The task
Leave out the pictures and output the data verbatim.

Information supplied
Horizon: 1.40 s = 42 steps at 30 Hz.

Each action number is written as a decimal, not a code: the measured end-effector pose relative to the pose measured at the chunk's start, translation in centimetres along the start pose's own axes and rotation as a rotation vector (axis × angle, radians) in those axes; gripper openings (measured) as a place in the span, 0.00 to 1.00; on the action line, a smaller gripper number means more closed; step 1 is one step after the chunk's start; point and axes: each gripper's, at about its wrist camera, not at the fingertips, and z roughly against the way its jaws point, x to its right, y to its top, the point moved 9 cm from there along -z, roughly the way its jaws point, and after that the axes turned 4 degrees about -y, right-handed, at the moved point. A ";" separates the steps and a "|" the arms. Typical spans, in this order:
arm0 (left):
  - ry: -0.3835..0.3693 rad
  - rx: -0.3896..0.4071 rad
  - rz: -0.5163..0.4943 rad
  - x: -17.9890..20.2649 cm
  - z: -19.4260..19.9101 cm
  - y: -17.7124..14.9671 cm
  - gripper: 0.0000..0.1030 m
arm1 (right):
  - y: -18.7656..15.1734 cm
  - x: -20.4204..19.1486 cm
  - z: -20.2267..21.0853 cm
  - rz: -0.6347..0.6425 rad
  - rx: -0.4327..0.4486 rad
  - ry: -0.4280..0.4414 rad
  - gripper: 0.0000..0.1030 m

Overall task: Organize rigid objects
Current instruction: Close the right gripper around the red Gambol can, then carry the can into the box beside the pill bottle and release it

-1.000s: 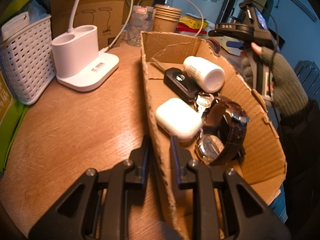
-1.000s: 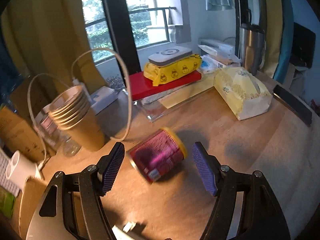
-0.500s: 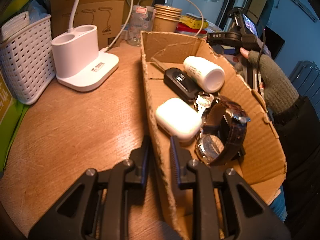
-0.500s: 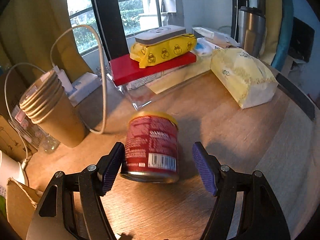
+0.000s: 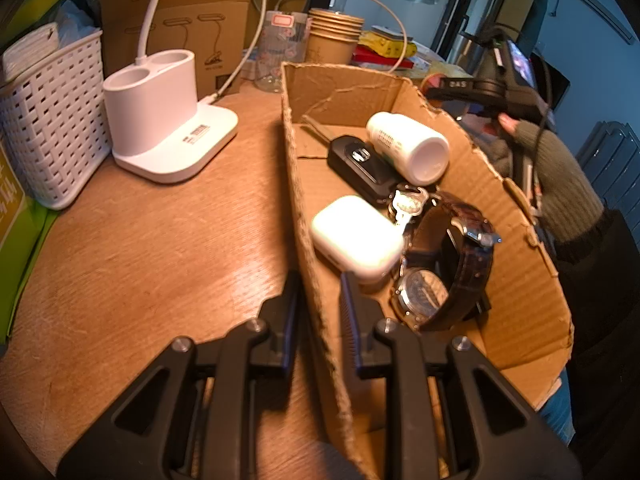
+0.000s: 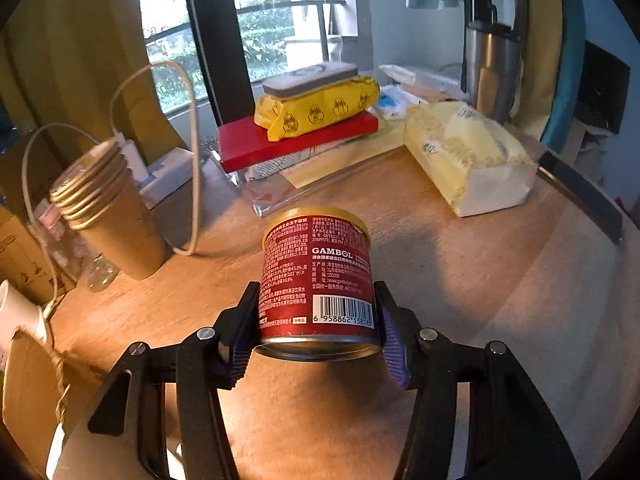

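Red GAMBOL can [image 6: 316, 280], barcode label, gold rim, right gripper [image 6: 316, 344] fingers closing, pinching its sides

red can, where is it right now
In the right wrist view the red can stands upright on the wooden table, between the right gripper's pads, with the paper cup stack to its left.

1 red can [image 6: 318, 280], 1 box [image 5: 520, 280]: 1 bottle [image 5: 408, 148], 1 earbud case [image 5: 356, 236], 1 watch [image 5: 444, 272], 1 key fob [image 5: 360, 168].

"GAMBOL" and barcode digits 6 958862 on the red can [image 6: 318, 280]
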 end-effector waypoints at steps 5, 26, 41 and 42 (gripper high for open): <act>0.000 0.000 0.000 0.0 0.0 -0.1 0.21 | -0.5 -0.2 2.4 0.024 0.024 0.015 0.55; 0.000 0.000 0.000 0.1 0.0 -0.1 0.21 | -6.2 -3.3 11.4 0.117 0.084 0.114 0.55; 0.000 0.000 0.000 0.0 0.0 -0.1 0.21 | -7.4 -10.5 15.7 0.249 0.138 0.239 0.55; 0.000 0.000 0.000 0.0 0.0 -0.1 0.21 | -7.3 -11.0 15.8 0.256 0.142 0.246 0.55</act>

Your response
Horizon: 1.40 s = 42 steps at 30 Hz.

Each action number is written as a decimal, not a code: the measured end-effector pose relative to the pose measured at the chunk's start, translation in centimetres along the start pose's own axes and rotation as a rotation vector (axis × angle, radians) in those axes; gripper openings (measured) as a place in the span, 0.00 to 1.00; on the action line, a smaller gripper number means more closed; step 1 is one step after the chunk's start; point and axes: each gripper's, at about its wrist camera, not at the fingertips, and z roughly against the way its jaws point, x to its right, y to its top, the point moved 9 cm from there along -z, roughly the way its jaws point, and after that the axes turned 4 degrees about -y, right-handed, at the moved point. A ";" separates the steps and a "|" the arms. Typical spans, in this order:
arm0 (left):
  - ry: -0.3835..0.3693 rad
  - rx: -0.3896..0.4071 rad
  - rz: -0.5163..0.4943 rad
  - x: -17.9890..20.2649 cm
  - z: -19.4260..19.9101 cm
  - y: -17.7124..14.9671 cm
  - gripper: 0.0000..0.1030 m
arm1 (right):
  - y: -18.7656..15.1734 cm
  - x: -20.4204..19.1486 cm
  - z: -20.2267..21.0853 cm
  - rz: -0.6347..0.6425 rad
  - rx: -0.4327..0.4486 rad
  - ry: -0.4280..0.4414 rad
  - gripper: 0.0000..0.1030 m

Overall task: Organize rigid objects
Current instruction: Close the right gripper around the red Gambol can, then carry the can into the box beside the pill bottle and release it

-1.000s: 
-1.000s: 
-0.500s: 
-0.500s: 
+0.000s: 
+0.000s: 

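Red GAMBOL can [image 6: 316, 280], barcode label, gold rim, right gripper [image 6: 316, 344] fingers closing, pinching its sides

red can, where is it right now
In the right wrist view the red can stands upright on the wooden table, between the right gripper's pads, with the paper cup stack to its left.

1 red can [image 6: 318, 280], 1 box [image 5: 520, 280]: 1 bottle [image 5: 408, 148], 1 earbud case [image 5: 356, 236], 1 watch [image 5: 444, 272], 1 key fob [image 5: 360, 168].

"GAMBOL" and barcode digits 6 958862 on the red can [image 6: 318, 280]
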 end-effector waypoints at steps 5, 26, 41 and 42 (gripper high for open): <act>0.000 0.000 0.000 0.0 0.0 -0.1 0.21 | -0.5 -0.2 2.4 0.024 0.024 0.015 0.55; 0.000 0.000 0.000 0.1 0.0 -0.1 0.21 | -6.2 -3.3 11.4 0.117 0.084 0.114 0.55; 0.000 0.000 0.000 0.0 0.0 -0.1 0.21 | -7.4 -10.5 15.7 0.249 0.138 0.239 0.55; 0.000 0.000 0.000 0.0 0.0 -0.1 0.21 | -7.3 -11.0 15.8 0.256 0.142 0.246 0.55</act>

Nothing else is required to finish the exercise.